Орландина прислушалась. Пели по-куявски, а может, по-артанийски – и тот и другой языки наемница понимала с пятого на десятое.
– Что он поет? – дернула сестра Орландину за рукав куртки. – Ты понимаешь?
Эх да на кровати да мужик,
Эх, с Дариною лежит.
Эх, а не мил мне Мирох,
Не купил мне серег,
Зато мил мне Яган,
Купил красный сарафан,
Разложил меня на лавке
Да яво примерить не дал!
– Похабщину, – коротко ответила наемница.
Песня резко оборвалась. Затем началась другая – на смеси греческого и латыни.
Содержание ее было ясным и недвусмысленным, и щеки у послушницы заалели. Да и Орландина тоже почувствовала, что готова покраснеть.
Место обитания нечистой силы они обнаружили неожиданно.
Вроде перед глазами были густые деревья с подлеском, а вот теперь полянка с родником и наспех сложенной хижиной.
Хижина как хижина.
Ни черепов на кольях, ни серного дыма, ни пляшущих ведьм… Возможно, дьявол, поселившийся тут, был дьяволом миролюбивым, ценившим покой и не склонным творить зло? Может, даже, это какой-нибудь адский беженец, коему надоело служить князю Тьмы?
Сестры осторожно заглянули в хижину. Но там не было ничего, кроме пустой амфоры и подстилки из свежей травы, видимо предназначенной для того, чтобы творить на ней непотребства с зазевавшимися крестьянками.
– Невежливо вот так, без спросу, в чужой дом заглядывать-то, – послышалось у них за спиной.
Обернувшаяся Орландина увидела стоявшего между двух старых пиний толстого волосатого субъекта с рогами.
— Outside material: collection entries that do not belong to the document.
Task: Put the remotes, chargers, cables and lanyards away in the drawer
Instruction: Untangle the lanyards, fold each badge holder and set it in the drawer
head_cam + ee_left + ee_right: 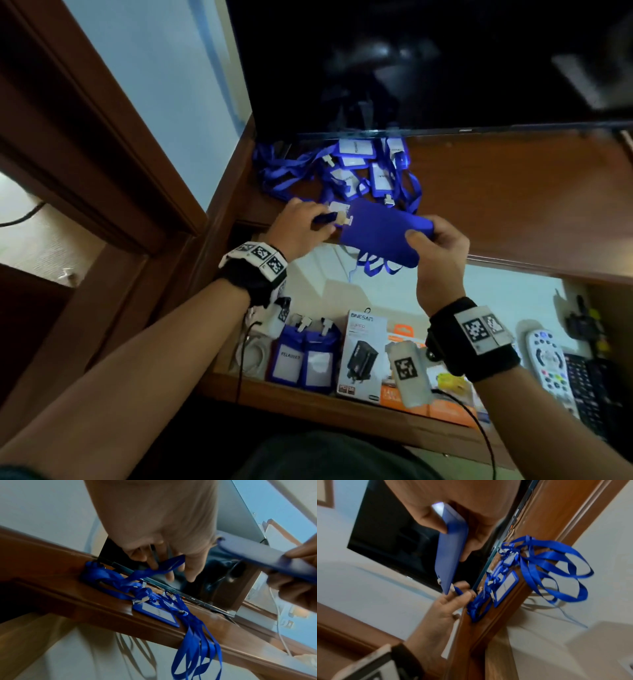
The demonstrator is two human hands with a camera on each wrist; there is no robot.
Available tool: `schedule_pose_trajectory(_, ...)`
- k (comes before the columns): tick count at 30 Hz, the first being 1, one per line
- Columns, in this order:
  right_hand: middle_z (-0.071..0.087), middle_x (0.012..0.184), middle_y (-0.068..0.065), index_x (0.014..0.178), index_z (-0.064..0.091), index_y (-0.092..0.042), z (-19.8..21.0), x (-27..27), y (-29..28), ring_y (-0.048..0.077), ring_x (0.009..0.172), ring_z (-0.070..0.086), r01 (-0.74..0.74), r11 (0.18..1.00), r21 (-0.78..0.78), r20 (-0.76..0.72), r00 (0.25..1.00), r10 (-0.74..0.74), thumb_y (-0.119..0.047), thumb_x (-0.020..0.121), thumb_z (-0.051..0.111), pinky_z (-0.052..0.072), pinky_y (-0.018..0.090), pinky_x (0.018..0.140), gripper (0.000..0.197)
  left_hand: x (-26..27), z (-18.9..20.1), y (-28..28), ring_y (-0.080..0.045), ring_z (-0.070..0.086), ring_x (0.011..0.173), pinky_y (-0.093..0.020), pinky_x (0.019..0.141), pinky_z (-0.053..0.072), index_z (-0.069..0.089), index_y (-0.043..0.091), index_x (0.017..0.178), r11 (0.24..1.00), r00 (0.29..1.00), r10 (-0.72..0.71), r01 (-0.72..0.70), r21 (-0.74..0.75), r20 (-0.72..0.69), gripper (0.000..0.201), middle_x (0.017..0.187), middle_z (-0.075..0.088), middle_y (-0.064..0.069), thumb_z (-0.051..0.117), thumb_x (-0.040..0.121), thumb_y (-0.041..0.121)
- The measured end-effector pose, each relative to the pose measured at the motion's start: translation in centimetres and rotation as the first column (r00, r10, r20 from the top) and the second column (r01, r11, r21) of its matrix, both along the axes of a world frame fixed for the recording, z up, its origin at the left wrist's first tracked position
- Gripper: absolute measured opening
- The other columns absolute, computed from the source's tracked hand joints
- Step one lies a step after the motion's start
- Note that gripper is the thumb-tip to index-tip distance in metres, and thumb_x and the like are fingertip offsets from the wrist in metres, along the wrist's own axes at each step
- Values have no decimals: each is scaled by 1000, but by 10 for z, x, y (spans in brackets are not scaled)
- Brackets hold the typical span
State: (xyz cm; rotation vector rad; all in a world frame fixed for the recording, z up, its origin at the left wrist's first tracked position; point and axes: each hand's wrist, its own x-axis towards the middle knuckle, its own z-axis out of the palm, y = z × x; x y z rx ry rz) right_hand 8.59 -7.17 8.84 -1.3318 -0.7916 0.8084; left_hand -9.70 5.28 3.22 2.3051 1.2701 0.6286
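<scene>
A blue badge holder (380,233) hangs in the air over the cabinet's front edge. My right hand (435,246) grips its right end, thumb on the back face (452,550). My left hand (301,226) pinches its blue strap (323,218) at the clip; in the left wrist view the strap (161,568) runs under my curled fingers (154,561). A tangled pile of blue lanyards (346,171) with white-windowed holders lies on the cabinet top. Some strap loops (556,568) hang over the edge. The open drawer (308,397) below holds two badge holders (301,359).
A dark TV screen (428,68) stands just behind the lanyard pile. In the drawer lie a black-and-white charger box (364,356), orange boxes (442,407), a white cable (251,356), a grey remote (548,363) and a black remote (589,387). A brown door frame (85,137) rises at left.
</scene>
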Motion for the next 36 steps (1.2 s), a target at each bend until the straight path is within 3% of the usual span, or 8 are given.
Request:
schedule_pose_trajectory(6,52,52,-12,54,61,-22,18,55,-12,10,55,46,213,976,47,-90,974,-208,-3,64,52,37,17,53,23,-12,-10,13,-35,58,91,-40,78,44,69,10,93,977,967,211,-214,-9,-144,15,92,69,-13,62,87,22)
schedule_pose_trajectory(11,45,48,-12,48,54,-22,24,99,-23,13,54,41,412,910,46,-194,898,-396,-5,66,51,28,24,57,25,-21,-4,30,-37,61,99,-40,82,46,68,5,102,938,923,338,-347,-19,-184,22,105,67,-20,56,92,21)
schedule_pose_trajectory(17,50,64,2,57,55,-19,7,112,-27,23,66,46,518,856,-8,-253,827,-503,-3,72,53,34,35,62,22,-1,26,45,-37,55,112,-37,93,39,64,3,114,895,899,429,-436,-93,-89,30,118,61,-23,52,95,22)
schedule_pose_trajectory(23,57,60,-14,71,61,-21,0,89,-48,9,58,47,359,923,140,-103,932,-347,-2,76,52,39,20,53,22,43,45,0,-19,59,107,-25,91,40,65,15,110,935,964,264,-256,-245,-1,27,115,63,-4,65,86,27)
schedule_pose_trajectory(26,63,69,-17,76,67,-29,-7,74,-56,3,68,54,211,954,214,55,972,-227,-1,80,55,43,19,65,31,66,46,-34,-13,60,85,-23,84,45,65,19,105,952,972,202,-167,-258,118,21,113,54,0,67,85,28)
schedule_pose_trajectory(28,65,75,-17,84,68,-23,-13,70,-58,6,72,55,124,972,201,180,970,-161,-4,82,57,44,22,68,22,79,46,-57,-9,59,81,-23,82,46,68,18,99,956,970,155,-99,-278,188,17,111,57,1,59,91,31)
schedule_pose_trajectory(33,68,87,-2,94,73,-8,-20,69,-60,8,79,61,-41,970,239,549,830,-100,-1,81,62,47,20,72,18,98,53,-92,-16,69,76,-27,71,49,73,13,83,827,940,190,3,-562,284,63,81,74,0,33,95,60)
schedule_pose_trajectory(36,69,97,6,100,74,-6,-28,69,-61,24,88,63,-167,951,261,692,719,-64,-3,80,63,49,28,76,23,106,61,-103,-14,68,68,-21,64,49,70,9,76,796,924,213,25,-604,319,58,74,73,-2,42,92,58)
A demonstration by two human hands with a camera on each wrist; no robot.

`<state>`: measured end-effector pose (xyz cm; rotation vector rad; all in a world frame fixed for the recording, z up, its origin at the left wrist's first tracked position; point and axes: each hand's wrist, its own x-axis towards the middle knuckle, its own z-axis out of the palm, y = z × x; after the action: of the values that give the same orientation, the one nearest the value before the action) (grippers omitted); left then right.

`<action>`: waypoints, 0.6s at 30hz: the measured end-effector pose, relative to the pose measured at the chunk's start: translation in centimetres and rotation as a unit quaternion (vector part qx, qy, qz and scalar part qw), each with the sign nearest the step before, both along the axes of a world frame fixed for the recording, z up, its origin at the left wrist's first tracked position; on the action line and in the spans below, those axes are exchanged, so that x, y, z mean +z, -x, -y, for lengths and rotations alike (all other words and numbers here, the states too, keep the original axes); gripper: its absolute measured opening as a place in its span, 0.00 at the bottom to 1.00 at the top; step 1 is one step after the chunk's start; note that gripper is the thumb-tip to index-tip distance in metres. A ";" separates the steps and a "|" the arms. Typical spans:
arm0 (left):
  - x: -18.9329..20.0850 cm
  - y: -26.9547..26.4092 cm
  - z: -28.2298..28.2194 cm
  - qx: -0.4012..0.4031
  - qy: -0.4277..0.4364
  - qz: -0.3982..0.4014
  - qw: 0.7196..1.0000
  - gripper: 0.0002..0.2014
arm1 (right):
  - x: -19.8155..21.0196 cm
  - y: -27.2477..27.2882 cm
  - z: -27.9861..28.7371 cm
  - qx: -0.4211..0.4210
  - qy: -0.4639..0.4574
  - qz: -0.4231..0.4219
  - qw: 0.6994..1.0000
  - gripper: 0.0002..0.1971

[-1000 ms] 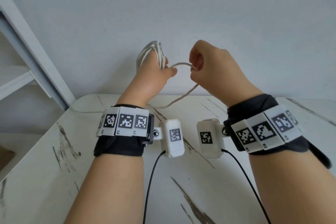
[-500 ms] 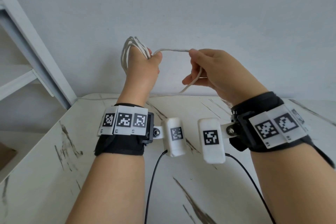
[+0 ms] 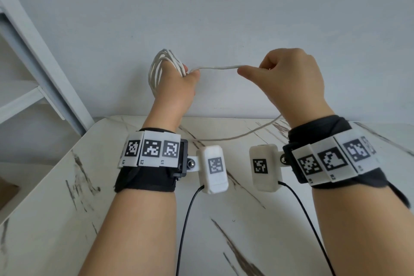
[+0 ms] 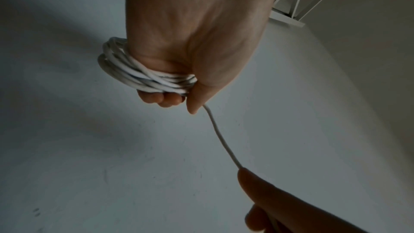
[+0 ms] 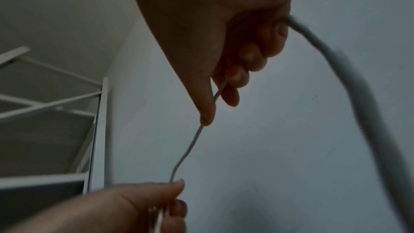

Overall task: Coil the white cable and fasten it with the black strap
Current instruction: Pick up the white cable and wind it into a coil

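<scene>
My left hand (image 3: pixel 177 83) is raised above the table and grips several loops of the white cable (image 3: pixel 158 71), wound round its fingers (image 4: pixel 161 97); the coil (image 4: pixel 143 75) shows plainly in the left wrist view. A short straight run of cable (image 3: pixel 217 67) spans to my right hand (image 3: pixel 289 80), which pinches it between thumb and curled fingers (image 5: pixel 233 81). Below the right hand the loose cable (image 3: pixel 242 135) sags to the table. No black strap is in view.
A white marble-patterned table (image 3: pixel 67 208) lies below my forearms, against a plain grey-white wall (image 3: pixel 224 6). A white shelf frame (image 3: pixel 38 69) stands at the left. Black leads (image 3: pixel 186 219) hang from the wrist cameras.
My right hand has moved right and slightly up, away from the left, drawing a longer straight run of cable between them. The left hand still holds the coil.
</scene>
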<state>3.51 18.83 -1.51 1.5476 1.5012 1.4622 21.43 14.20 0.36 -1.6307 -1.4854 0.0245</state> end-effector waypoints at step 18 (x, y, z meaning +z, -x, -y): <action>1.0 -0.4 3.3 -0.372 0.179 -0.063 0.909 0.17 | -0.4 -1.1 -0.9 0.054 -0.085 -0.103 0.989 0.13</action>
<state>3.96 15.53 -0.55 1.7189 0.9769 0.6198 22.56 15.13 -0.08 -1.3664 -1.3757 0.1204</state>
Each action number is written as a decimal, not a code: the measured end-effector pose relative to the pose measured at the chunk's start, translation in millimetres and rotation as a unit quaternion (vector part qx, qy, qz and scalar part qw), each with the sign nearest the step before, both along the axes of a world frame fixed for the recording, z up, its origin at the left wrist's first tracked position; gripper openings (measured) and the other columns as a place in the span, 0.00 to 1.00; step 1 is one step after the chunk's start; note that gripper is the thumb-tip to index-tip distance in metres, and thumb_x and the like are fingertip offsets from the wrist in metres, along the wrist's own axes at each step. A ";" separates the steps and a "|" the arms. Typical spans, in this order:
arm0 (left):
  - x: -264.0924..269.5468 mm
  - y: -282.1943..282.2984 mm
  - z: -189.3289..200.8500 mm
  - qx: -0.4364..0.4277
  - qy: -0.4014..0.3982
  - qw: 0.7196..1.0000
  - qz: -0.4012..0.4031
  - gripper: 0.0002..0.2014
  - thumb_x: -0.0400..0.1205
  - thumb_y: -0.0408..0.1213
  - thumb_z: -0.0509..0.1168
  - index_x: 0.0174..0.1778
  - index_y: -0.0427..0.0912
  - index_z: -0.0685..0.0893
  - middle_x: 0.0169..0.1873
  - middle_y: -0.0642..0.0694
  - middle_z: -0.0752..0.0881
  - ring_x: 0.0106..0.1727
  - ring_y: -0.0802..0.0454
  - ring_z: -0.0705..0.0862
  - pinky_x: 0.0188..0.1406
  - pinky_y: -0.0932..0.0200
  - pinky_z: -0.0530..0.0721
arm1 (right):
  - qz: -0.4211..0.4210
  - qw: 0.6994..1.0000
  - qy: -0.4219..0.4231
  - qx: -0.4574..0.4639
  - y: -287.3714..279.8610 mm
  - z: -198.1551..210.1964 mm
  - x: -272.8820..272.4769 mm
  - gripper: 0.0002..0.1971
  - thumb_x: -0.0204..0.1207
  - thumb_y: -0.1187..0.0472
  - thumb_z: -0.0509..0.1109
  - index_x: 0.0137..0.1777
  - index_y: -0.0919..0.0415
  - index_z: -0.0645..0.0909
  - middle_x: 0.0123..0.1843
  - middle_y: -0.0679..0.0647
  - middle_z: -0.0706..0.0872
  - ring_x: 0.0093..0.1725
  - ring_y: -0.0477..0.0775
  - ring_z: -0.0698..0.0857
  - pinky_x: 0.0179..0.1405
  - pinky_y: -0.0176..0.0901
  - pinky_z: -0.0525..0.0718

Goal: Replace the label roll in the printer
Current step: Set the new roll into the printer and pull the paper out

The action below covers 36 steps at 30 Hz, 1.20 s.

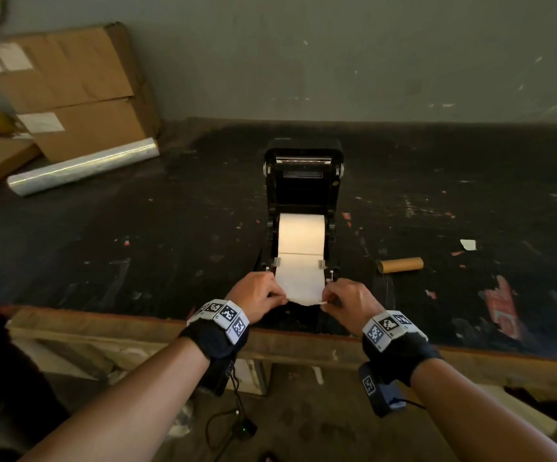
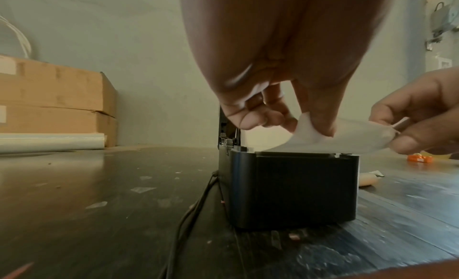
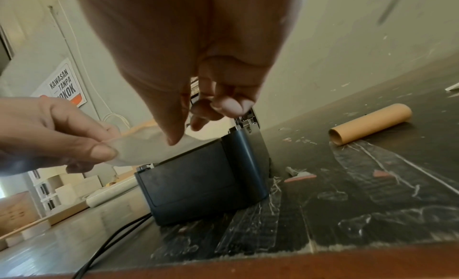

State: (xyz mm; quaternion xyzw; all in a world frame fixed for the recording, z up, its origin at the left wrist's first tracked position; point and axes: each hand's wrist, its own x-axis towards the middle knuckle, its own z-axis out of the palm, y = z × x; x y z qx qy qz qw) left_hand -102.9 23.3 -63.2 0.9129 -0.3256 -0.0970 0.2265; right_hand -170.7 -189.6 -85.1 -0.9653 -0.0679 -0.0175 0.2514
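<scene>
A black label printer [image 1: 303,208] stands open on the dark table, lid tilted back. A white label roll [image 1: 301,233] sits in its bay, and the paper's free end [image 1: 300,288] runs forward over the front edge. My left hand [image 1: 260,295] pinches the left corner of that paper end [image 2: 320,134]. My right hand [image 1: 347,300] pinches the right corner [image 3: 159,146]. Both hands hover just above the printer's front [image 2: 295,187], holding the strip slightly lifted and curved. An empty brown cardboard core [image 1: 400,265] lies on the table to the printer's right.
Cardboard boxes [image 1: 70,91] and a roll of clear film [image 1: 83,170] lie at the back left. The printer's black cable [image 2: 196,210] trails toward the table's front edge [image 1: 137,323]. Paper scraps and tape bits [image 1: 502,305] litter the right side.
</scene>
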 end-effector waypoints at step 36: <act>181.4 -31.4 122.0 -0.161 -0.023 0.969 0.185 0.19 0.78 0.48 0.68 0.60 0.41 0.85 0.54 0.43 0.89 0.55 0.47 0.86 0.52 0.61 0.77 | -0.204 0.959 -0.062 0.187 -57.6 116.2 116.1 0.09 0.76 0.55 0.69 0.51 0.58 0.85 0.41 0.50 0.87 0.38 0.47 0.85 0.29 0.23 0.76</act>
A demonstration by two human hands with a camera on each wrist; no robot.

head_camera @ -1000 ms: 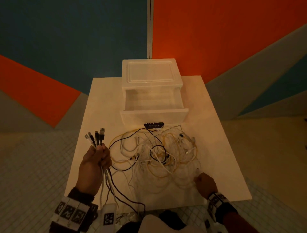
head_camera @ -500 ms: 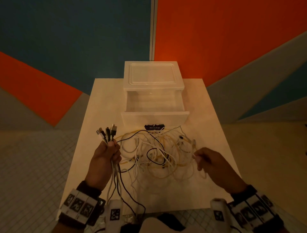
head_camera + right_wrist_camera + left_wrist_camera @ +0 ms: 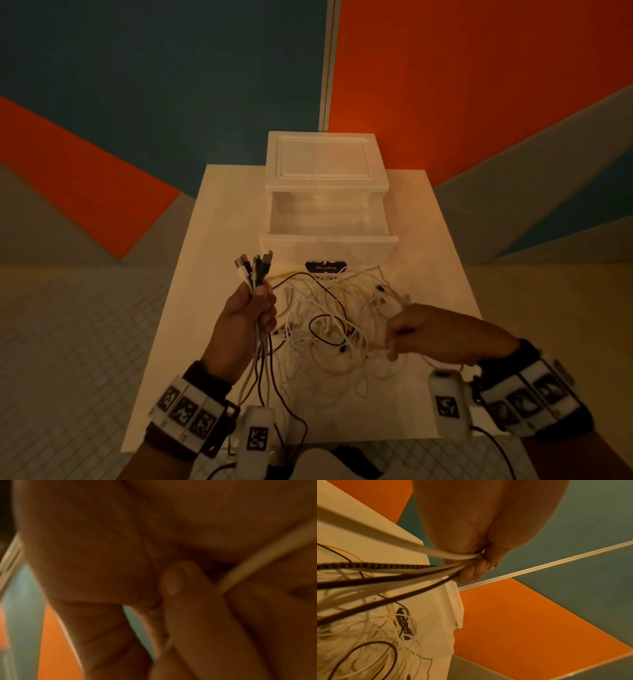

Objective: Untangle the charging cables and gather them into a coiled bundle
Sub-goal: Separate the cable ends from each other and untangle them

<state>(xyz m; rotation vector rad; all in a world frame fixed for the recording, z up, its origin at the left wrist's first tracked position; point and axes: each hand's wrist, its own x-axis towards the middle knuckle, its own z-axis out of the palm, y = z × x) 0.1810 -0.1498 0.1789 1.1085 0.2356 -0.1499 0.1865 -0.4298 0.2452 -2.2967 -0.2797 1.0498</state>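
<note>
Orange-teal wall, white table (image 3: 212, 219), left hand (image 3: 245, 320) gripping cable ends (image 3: 254, 269), right hand (image 3: 431, 334) pinching white cable (image 3: 267, 555)

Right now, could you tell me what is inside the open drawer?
The drawer looks empty: its pale floor and walls show, with no cables inside. Its front panel hides the nearest strip of floor. The cables lie on the table before it.

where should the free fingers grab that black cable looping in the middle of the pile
Probably pinch the black cable at the raised loop, coming from above on the right hand side. The loop lies on top of the white cables, so it looks least trapped there.
</note>
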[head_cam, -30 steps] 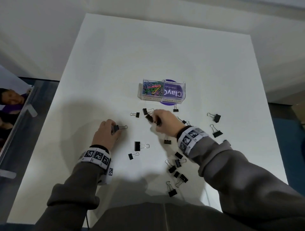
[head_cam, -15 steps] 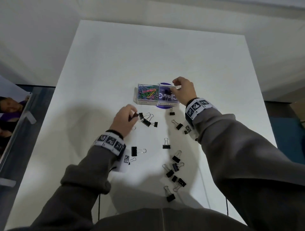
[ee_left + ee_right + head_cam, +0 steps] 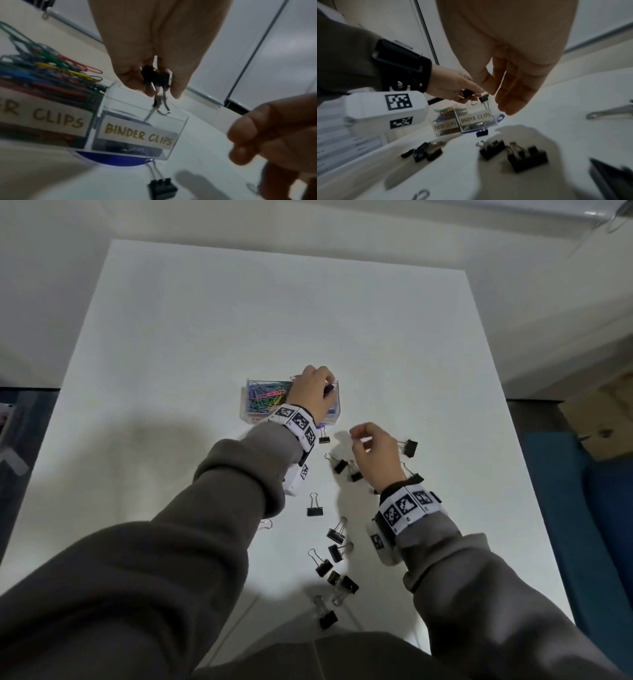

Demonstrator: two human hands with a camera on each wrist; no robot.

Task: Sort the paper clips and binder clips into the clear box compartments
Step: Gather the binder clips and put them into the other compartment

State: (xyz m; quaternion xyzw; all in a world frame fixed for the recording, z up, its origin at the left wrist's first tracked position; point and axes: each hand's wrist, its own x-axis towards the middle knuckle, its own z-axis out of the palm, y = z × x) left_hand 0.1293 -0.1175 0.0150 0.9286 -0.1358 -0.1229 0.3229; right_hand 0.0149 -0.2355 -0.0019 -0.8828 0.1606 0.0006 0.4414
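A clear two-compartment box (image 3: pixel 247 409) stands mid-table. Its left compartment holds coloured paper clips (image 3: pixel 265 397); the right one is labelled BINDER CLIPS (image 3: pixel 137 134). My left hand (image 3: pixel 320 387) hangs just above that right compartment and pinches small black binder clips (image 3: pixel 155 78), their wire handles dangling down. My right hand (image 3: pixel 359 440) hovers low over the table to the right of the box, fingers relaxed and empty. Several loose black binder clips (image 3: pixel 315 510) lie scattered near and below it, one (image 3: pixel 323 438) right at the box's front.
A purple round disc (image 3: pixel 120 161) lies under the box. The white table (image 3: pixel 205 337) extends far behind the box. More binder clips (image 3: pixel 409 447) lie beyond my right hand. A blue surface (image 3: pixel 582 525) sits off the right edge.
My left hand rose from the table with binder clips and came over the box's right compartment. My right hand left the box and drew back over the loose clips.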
Видимо, это и был искомый дьявол.
Под пронзительным взглядом его желтых глаз рука Ласки сама собой потянулась к мечу.
Несколько секунд воительница и «бес» внимательно разглядывали друг друга.
Рыжие вихры, торчащие во все стороны, россыпь конопушек, щербатый ухмыляющийся рот. Приплюснутый нос, вполне человеческий, так что «удар в пятак» как способ расправы отпадал. Хотя если по людскому носу вмазать, тоже мало не покажется.